Pour aider un témoin à charge qui traversait une mauvaise passe, en septembre 2008, les policiers lui ont fourni une chambre d'hôtel à Longueuil et une marge de crédit pour assurer ses besoins essentiels. Ce témoin, Brian Gortler, en a profité pour offrir le champagne à son fournisseur de cocaïne, qui le remboursait en drogue.

C'est ce qu'on a appris, mardi, alors que Gortler était contre-interrogé par Me Pierre Poupart au procès de Benjamin Hudon-Barbeau.

Ce dernier, âgé de 33 ans, est accusé d'avoir commis deux meurtres non prémédités au bar Upperclub dans la nuit du 24 octobre 2006, à la suite d'une soudaine querelle. Gortler, qui était videur pour les Hells Angels à l'époque, assurait la sécurité de Hudon-Barbeau et de quelques autres à l'Upperclub ce soir-là. Il affirme avoir vu quelque chose qui ressemblait à une arme dans les mains de Barbeau, après qu'un coup de feu eut atteint l'une des deux victimes. Gortler est donc un témoin très important au procès puisque seule une autre personne, ex-vendeuse de drogue pour les Hells Angels, dit avoir vu une arme dans les mains de l'accusé.

Adepte du crack

Gortler, un géant qui fait plus de 2m, a lâché les Hells Angels peu de temps après l'incident, vers la fin de 2006. Adepte de la cocaïne, il a ensuite tenté de vendre de la drogue à gauche et à droite dans la rue pour se procurer son crack. Il n'avait pas d'adresse fixe. En janvier 2007, il a été arrêté au cours d'une rafle. Quelques mois plus tard, il a été interrogé au sujet des meurtres de l'Upperclub et a consenti à collaborer.

Comme il craignait pour sa vie, il a obtenu la protection de la police, qui l'a logé et lui a versé une allocation de 400$ par semaine. En retour, il devait marcher droit et ne pas se mettre lui-même en danger.

Mais voilà, il n'a pas respecté sa part du contrat. Un mois après, Gortler a été impliqué dans un enlèvement à Kingston, une affaire de motards au sujet d'un vol de moto. Le ministère public a rompu son contrat, et Gortler est revenu à Montréal.

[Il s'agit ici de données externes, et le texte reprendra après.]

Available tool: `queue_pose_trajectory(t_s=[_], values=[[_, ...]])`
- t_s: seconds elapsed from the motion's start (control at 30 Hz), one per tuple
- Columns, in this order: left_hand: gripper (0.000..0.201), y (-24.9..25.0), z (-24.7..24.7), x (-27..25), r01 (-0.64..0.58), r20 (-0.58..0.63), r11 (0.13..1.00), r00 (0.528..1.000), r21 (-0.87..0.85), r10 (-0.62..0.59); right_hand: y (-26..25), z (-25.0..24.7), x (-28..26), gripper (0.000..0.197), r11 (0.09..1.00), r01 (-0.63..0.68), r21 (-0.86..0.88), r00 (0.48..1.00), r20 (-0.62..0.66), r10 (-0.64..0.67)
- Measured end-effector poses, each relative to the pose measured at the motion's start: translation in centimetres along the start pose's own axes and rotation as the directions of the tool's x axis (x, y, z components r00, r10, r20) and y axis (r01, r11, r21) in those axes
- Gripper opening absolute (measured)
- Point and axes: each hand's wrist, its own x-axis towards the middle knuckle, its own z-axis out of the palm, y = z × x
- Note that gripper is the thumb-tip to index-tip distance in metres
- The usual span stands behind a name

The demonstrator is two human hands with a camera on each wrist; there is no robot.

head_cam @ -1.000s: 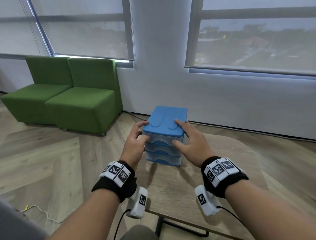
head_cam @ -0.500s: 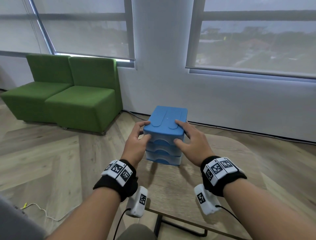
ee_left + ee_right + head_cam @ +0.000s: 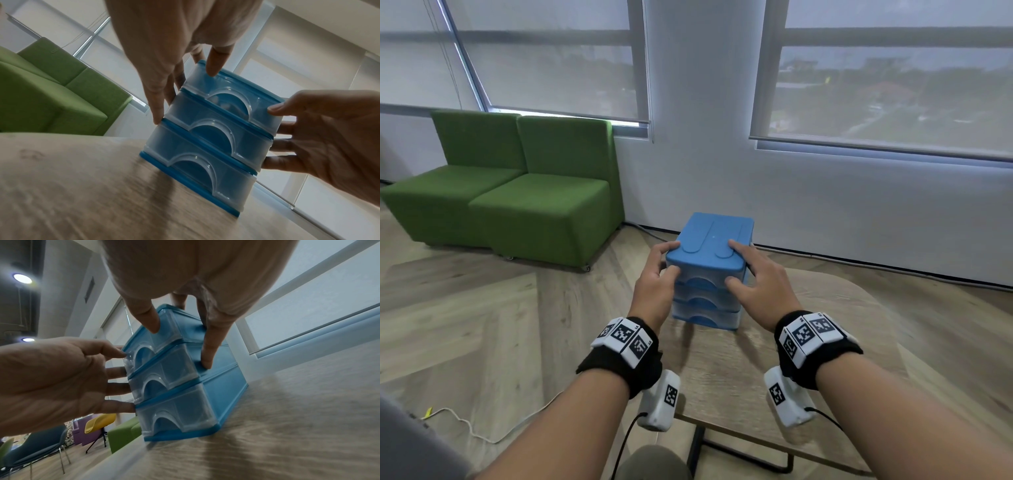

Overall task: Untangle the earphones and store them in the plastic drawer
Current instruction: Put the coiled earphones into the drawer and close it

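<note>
A blue plastic drawer unit [image 3: 710, 240] with three translucent drawers stands on the wooden table [image 3: 722, 377], all drawers pushed in. My left hand [image 3: 666, 260] holds its left front corner, thumb on the top drawer's front, fingers down the left side. My right hand [image 3: 743, 263] holds the right front corner the same way, one finger lying on the lid. In the left wrist view the drawer unit [image 3: 216, 138] sits between both hands. The right wrist view shows the drawer unit [image 3: 185, 378] side on. No earphones show in any view.
Green sofa seats [image 3: 517, 195] stand on the floor at the left, under the window. A thin white cable [image 3: 465, 425] lies on the floor near my left elbow. Wall and windows rise just behind the table. Coloured chairs [image 3: 96, 423] stand farther off.
Both hands keep the same hold on the drawer unit, and it stays at about the same spot on the table. Only the head view has shifted slightly.
</note>
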Motion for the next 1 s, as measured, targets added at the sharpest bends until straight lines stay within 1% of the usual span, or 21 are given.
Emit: queue_pose_trajectory(t_s=[0.13,0.3,0.37,0.5,0.57,0.73,0.8,0.93,1.0], values=[[0.045,0.1,0.0,0.1,0.002,0.006,0.999,1.000,0.034,-0.002,-0.1,-0.2,0.0,0.071,1.000,-0.008,-0.010,1.000,0.013,0.008],[0.045,0.5,0.0,0.7,0.004,0.033,0.994,0.999,0.107,-0.008,-0.7,-0.8,0.0,0.070,0.997,-0.023,-0.076,0.998,0.050,0.027],[0.044,0.7,-0.2,1.1,-0.004,0.050,0.989,0.999,0.150,-0.003,-1.1,-1.2,0.2,0.071,0.992,-0.024,-0.127,0.996,0.084,0.035],[0.048,1.6,-0.4,1.5,0.007,0.085,0.968,0.996,0.249,-0.029,-1.6,-3.1,-0.2,0.076,0.981,-0.022,-0.195,0.978,0.200,0.062],[0.049,2.1,-0.4,1.6,0.003,0.101,0.954,0.994,0.300,-0.035,-1.3,-4.4,-1.0,0.076,0.980,-0.034,-0.194,0.976,0.205,0.075],[0.052,3.3,0.3,1.5,-0.023,0.095,0.909,0.995,0.417,-0.019,-0.6,-7.5,-3.9,0.058,0.978,-0.111,-0.176,0.986,0.105,0.131],[0.053,3.7,0.8,1.3,-0.053,0.091,0.876,0.996,0.479,0.010,-0.2,-8.5,-5.1,0.049,0.977,-0.136,-0.162,0.986,0.071,0.149],[0.052,4.1,2.0,-0.3,-0.125,0.112,0.790,0.991,0.601,0.071,1.4,-9.7,-8.7,0.029,0.979,-0.132,-0.156,0.988,0.063,0.143],[0.055,4.0,2.6,-1.8,-0.193,0.147,0.701,0.981,0.686,0.126,2.2,-9.9,-10.9,0.022,0.976,-0.119,-0.185,0.985,0.104,0.140]])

Sans le sou, sans toit et sans ami, Gortler a alors appelé un des enquêteurs qui l'avait interrogé au sujet de l'affaire Hudon-Barbeau. Il a fini par obtenir la chambre d'hôtel à Longueuil et la marge de crédit.

Pour se procurer de la drogue, il a acheté des montres et des bijoux à diamants avec la marge de crédit de la police, ainsi que des bouteilles d'alcool, dont du champagne. Il a invité son vendeur de drogue à l'hôtel et lui a «payé la traite». Gortler a dépensé des milliers de dollars pour obtenir de la cocaïne qui valait à peine 200 ou 300$, a fait ressortir Me Poupart, qui s'emploie à miner la crédibilité du témoin. Le contre-interrogatoire se poursuit ce matin, devant le juge Jean-Guy Boilard.

Hier, à la fin de l'audience, Gortler a perdu patience à l'extérieur de la salle d'audience. Il s'est plaint du fait que l'un des spectateurs, dans la salle, manifestement un ami de l'accusé, l'avait bousculé sans que personne n'intervienne. Gortler parlait fort, disait qu'il aurait pu se faire tuer.

«Ne me touchez pas, je ne veux plus de votre protection», a-t-il lancé aux policiers et constables spéciaux qui l'entouraient. Pendant ce temps, des amis de l'accusé l'ont raillé. Quelqu'un l'a traité de «Géant vert».